What is a Dam?  A barrier constructed to hold back water and raise it’s level.

What is ice? Frozen water.

Why do Ice Dams form on roofs?  Heat leaking from the interior of the house raises the temperature of the roof and melts snow, the snow then falls down the roof to the eaves and soffit area where it is colder and freezes into ice.  This ice blocks the water coming down behind it and causes a reservoir of water to grow.
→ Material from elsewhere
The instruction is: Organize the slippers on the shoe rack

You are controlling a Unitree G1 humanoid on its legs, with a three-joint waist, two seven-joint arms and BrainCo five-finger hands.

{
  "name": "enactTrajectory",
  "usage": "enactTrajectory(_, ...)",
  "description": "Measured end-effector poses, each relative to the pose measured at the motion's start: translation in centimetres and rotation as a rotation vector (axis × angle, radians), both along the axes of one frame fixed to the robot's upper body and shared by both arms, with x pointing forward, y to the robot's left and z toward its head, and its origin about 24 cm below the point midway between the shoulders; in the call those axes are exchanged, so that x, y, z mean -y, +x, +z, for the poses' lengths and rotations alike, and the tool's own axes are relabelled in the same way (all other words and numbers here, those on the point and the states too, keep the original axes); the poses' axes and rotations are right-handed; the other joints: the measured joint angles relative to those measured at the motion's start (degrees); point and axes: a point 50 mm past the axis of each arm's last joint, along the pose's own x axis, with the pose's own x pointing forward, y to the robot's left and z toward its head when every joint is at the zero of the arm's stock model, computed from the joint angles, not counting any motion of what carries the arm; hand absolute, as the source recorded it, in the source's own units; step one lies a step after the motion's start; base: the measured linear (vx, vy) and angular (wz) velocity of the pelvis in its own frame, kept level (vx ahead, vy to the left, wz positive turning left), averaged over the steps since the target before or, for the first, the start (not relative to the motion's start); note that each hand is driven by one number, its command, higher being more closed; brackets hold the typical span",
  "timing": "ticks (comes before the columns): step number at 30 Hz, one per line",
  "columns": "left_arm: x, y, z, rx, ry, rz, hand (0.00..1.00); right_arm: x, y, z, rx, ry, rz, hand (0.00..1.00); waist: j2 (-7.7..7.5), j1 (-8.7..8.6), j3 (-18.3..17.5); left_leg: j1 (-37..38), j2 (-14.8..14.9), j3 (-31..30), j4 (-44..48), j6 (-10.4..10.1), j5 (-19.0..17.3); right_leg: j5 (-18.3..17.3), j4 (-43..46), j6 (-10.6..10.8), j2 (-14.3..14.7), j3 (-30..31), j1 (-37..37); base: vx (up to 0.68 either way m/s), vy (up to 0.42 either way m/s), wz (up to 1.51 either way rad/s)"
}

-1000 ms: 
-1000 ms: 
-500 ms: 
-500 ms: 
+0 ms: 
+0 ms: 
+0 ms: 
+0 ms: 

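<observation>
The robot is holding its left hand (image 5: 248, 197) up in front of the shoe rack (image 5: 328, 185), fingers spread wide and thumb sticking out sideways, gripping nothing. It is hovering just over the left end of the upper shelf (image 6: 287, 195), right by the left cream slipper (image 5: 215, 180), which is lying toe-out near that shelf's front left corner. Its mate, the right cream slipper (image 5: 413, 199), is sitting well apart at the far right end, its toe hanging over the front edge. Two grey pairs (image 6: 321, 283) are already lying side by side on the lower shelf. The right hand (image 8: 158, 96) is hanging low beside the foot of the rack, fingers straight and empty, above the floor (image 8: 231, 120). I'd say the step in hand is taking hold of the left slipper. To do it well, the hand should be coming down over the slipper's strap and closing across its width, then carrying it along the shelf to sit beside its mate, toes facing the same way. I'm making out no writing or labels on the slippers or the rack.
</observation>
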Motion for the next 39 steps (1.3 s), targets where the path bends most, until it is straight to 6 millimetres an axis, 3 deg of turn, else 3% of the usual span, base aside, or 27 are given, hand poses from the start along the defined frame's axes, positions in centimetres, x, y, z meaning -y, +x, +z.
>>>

This water can then seep through the shingles and into the house causing a leak.  Roofing and shingles are not designed to retain water on top.  They are designed to shed and repel water down and off the roof.  Here is the “textbook” picture:


Ice Dams are most common on the northern side of houses and also at the bottom of a roof valley.  Roofs with low slopes and wide overhangs are more prone to damming.

A good inspector will recognize the signs of an ice dam even in the summer when it is warm.  Stains on the ceiling and in the attic are a common sign.

If your roof dams up it is not the end of the world, there are several different options to prevent future dams, such as:

  • Improving attic insulation and ventilation
  • Adding eave protection
  • Adding electric cables.

Those are long term solutions.  The shortest solution is a roof shovel.  Use a long one and be careful.  Don’t get up on the roof if you don’t have too.  This can cause unnecessary damage and a much bigger problem than the one you had before.